» WHAT IS EXPECTED
Please give back each line of the listing, unchanged in every word.

» COLLECTED DATA
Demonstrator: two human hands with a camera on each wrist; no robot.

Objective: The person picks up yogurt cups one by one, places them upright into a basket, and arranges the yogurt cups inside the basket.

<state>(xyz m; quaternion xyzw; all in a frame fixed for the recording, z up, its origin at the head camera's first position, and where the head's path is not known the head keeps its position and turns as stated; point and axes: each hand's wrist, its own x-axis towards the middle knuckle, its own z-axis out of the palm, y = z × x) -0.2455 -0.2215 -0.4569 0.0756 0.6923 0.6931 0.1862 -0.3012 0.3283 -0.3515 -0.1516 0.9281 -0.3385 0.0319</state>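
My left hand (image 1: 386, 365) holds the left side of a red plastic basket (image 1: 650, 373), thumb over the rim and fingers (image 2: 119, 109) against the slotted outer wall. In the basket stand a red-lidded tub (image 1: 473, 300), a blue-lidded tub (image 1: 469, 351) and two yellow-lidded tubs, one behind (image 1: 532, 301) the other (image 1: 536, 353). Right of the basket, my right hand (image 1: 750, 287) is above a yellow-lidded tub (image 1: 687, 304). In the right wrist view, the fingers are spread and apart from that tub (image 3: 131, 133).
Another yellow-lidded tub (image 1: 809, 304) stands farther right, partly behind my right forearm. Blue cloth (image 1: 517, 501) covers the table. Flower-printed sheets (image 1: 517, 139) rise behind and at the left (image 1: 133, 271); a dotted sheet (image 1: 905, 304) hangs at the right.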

» WRITTEN ANSWER
Demonstrator: two human hands with a camera on each wrist; no robot.

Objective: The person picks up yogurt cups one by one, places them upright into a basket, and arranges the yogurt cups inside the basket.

<state>(xyz m; quaternion xyzw; all in a frame fixed for the recording, z up, its origin at the head camera's first position, and where the head's path is not known the head keeps its position and turns as stated; point and axes: each hand's wrist, its own x-axis towards the middle knuckle, its own z-axis out of the palm, y = z × x) -0.2455 -0.2215 -0.4569 0.0756 0.6923 0.6931 0.1862 -0.3012 0.3283 -0.3515 -0.1516 0.9281 -0.3385 0.0319</state>
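My left hand (image 1: 386, 365) holds the left side of a red plastic basket (image 1: 650, 373), thumb over the rim and fingers (image 2: 119, 109) against the slotted outer wall. In the basket stand a red-lidded tub (image 1: 473, 300), a blue-lidded tub (image 1: 469, 351) and two yellow-lidded tubs, one behind (image 1: 532, 301) the other (image 1: 536, 353). Right of the basket, my right hand (image 1: 750, 287) is above a yellow-lidded tub (image 1: 687, 304). In the right wrist view, the fingers are spread and apart from that tub (image 3: 131, 133).
Another yellow-lidded tub (image 1: 809, 304) stands farther right, partly behind my right forearm. Blue cloth (image 1: 517, 501) covers the table. Flower-printed sheets (image 1: 517, 139) rise behind and at the left (image 1: 133, 271); a dotted sheet (image 1: 905, 304) hangs at the right.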

That completes the response to the exercise.